Zugleich dürfe man China aber auch nicht überhöhen. Die Chinesen seien derzeit nicht imstande alles zu produzieren, was der Westen herstellen kann. Es bestünden gegenseitige Abhängigkeiten. Bei essenziellen Technologien gelte es eben, einseitige Abhängigkeiten von China zu vermeiden. Und ja, dafür braucht es laut Heck auch „eine gewisse Industriepolitik und eine Steuerung vom Staat“. Und natürlich müsse über Konfliktfelder gesprochen werden. Heck: „Wichtig ist einfach, dass wir immer aus einer Position der Stärke heraus mit China diskutieren können.“
Neues Normal bei Halbleitern
Noch immer höchst präsent ist in der Autobranche die Chipversorgung. Halbleiter gehören neben Batterien und künstlicher Intelligenz zu den Schlüsseltechnologien im künftigen Automotive-Geschäft. Zuletzt scheint sich die Liefersituation zwar etwas entspannt zu haben, nachdem wegen des Chipmangels in den vergangenen Jahren Millionen von Autos nicht produziert werden konnten.
Kenneth Francis, der Leiter des Strategieprojekts Halbleitermanagement bei Continental Automotive, wirkt beim Branchentreff in Herzogenaurach aber alles andere als sorglos.
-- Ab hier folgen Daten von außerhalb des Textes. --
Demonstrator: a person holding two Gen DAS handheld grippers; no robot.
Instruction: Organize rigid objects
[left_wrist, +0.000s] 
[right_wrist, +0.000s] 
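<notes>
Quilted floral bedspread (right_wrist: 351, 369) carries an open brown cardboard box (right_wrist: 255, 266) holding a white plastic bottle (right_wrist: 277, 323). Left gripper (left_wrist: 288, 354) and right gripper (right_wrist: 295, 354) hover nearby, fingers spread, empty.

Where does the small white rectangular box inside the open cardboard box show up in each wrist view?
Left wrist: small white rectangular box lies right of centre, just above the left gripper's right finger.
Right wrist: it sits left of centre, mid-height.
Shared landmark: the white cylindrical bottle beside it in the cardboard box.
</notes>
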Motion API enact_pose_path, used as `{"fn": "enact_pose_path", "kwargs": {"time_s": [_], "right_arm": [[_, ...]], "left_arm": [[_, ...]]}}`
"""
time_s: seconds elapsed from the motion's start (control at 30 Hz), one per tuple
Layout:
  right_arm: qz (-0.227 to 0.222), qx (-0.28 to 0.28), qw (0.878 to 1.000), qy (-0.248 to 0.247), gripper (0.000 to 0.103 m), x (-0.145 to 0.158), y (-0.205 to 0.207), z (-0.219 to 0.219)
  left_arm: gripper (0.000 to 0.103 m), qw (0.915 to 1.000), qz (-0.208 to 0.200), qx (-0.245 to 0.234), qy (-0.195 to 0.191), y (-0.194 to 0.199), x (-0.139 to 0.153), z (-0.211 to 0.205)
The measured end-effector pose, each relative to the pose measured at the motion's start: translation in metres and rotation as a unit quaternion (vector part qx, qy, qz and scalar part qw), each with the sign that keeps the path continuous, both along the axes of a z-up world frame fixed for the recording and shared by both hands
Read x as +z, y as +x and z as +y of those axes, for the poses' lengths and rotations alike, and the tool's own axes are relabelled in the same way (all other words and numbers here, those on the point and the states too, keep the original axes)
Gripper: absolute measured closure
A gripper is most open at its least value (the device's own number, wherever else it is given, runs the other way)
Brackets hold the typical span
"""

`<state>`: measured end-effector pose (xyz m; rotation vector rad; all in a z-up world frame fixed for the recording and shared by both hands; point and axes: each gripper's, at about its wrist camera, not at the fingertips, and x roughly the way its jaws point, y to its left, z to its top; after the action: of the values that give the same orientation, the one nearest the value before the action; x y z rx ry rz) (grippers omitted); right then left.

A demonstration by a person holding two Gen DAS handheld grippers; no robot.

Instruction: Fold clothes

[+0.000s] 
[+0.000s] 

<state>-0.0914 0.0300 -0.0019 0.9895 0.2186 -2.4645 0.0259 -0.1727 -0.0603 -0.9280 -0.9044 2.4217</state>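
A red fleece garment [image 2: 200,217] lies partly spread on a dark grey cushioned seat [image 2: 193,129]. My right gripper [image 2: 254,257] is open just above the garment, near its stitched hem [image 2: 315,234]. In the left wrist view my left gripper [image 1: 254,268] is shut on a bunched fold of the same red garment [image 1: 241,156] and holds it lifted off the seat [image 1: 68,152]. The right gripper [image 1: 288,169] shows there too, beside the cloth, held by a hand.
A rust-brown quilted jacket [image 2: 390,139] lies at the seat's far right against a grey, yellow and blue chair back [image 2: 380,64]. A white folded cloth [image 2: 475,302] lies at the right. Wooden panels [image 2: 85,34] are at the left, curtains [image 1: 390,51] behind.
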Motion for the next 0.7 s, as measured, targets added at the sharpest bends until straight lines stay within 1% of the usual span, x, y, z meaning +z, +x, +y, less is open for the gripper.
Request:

Bei der Halbleiterversorgung gebe es ein neues Normal, sagt er. „Da haben wir bei weitem nicht mehr die Stabilität wie in den 30 Jahren vor Corona“, fügt er hinzu. Die Chipnachfrage der Autobranche wird sich nach VDA-Prognosen zwischen 2021 und 2030 in etwa verdreifachen. 2021 lag der Anteil der Branche am Halbleitermarkt bei 8 Prozent, 2030 dürften es 14 Prozent sein. „Wir bewegen uns aber in einem Markt, in dem die Kapazitäten eingeschränkt sind.“
Es gelte, gemeinsam mit den Autoherstellern eine langfristige Planung aufzusetzen. Für die Halbleiter bräuchte es laut Francis eigentlich eine robuste Prognose für 36 Monate. Inzwischen würden die Bedarfe zumindest auf zwei Jahre mit den Halbleiterlieferanten festgelegt. „Wir müssen partnerschaftlich zusammenarbeiten entlang der gesamten Lieferkette“, betonte Francis. Nur so ließe sich Stabilität herstellen.